Green spaces, blue spaces: garden cities re-thought?

Jill Stewart
Jill Stewart
Senior Lecturer, University of Greenwich

Written by Jill Stewart, Senior Lecturer, University of Greenwich

Over 100 years ago Ebenezer Howard had a new and ideal vision as to how people should live. His vision was to draw together the three magnets of what he considered essential for a modern way of living, combining the benefits of the city, the countryside and the people. In establishing the ideal of the Garden City, Howard set the scene for the then forthcoming town and country planning acts.

Key to these garden cities was that there would be the tenets of a new civilisation - a decent place to live, green open spaces and cultural facilities such as clubs, allotments and workplaces that offered then innovative things like annual leave from work. Employees moved in because they liked the ethos, residents moved in because rents for family housing were affordable (housing designed around working class incomes) and communities emerged because there was something about the layout and facilities enabled the development and sustainability of a new community, and one that relied on a concept of common 'ownership' and purpose.

The first Garden City at Letchworth in 1903 in Hertfordshire was followed in the 1920s by Welwyn Garden City, set to be a satellite town. Both have provided enormous impetus to subsequent thinking about how we should live. From 1906 Garden Suburbs, for example at Hampstead and Ealing, brought the benefits of planning and design into urban areas and protected green spaces.

The influence can been seen in many interwar and post second world war cottage or housing estates to the London periphery: South Oxhey, for example, was a post war (then) London County Council estate built in the countryside near to Watford and offering quality housing in well designed layouts, with local shops, transport links, community venues and places of worship.

Later came the new cities. With a need for further development, new cities such as Milton Keynes from the later 1960s were conceived. Following the American grid system, each new neighbourhood took its form within a block of roads and roundabouts, taking forward the idea of the garden city into a new era where - by now - the car was king. Although careful layouts sought to encourage lifestyles activity and exercise and a less polluting transport, the extent to which these are used as opposed to car driving is unclear. It is difficult to put the car owning and driving genie back into the bottle.

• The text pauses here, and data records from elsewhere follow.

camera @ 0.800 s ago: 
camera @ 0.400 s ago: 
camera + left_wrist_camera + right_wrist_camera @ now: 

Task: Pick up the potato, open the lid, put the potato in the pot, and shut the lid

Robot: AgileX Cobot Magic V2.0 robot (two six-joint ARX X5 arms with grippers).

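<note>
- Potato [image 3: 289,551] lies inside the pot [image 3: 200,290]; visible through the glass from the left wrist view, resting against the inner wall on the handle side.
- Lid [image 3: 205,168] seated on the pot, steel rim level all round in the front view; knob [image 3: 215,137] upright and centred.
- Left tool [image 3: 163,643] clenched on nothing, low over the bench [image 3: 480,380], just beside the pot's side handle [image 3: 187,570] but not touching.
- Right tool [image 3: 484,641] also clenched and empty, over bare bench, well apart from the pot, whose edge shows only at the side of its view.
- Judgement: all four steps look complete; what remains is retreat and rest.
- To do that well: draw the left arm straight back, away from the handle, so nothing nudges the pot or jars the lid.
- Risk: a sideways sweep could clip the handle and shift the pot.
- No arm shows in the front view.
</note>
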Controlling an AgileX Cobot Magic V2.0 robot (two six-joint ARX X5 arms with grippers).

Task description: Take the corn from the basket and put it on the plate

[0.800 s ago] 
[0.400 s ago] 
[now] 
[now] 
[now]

In many ways the new city of Milton Keynes can be seen as a success. It is a popular place to live (for all ages) and work with much good housing stock in appealing neighbourhoods. It has a city centre with numerous shops and leisure facilities and its concrete cows seems something of the distant past. People don't just live here for green parks and blue water spaces, but they also come here for those. These nature, leisure and social venues help surely contribute to exercise and activity.

At Ebbsfleet, Dartford, we are seeing the emergence of another modern form branded a Garden City. It is marketed as a place for new homes, local employment, green spaces and good infrastructure where people will want to live, work and bring up families.

Green spaces and blue spaces are well researched and established as important contributors to health and wellbeing both objectively and subjectively. They are places we can rest and relax, take exercise, meet with friends and make new friends; enjoy some fresh air and the out of doors.

Howard's vision still contributes to how we think about the elements required in good living environments and can continue to be factored into existing as well as new developments, contributing at least in part to public health and wellbeing. One hundred plus years on, we are looking at a renaissance of garden cities and the government's healthy new towns initiative also provides an opportunity to create not only ideal communities but ideal homes.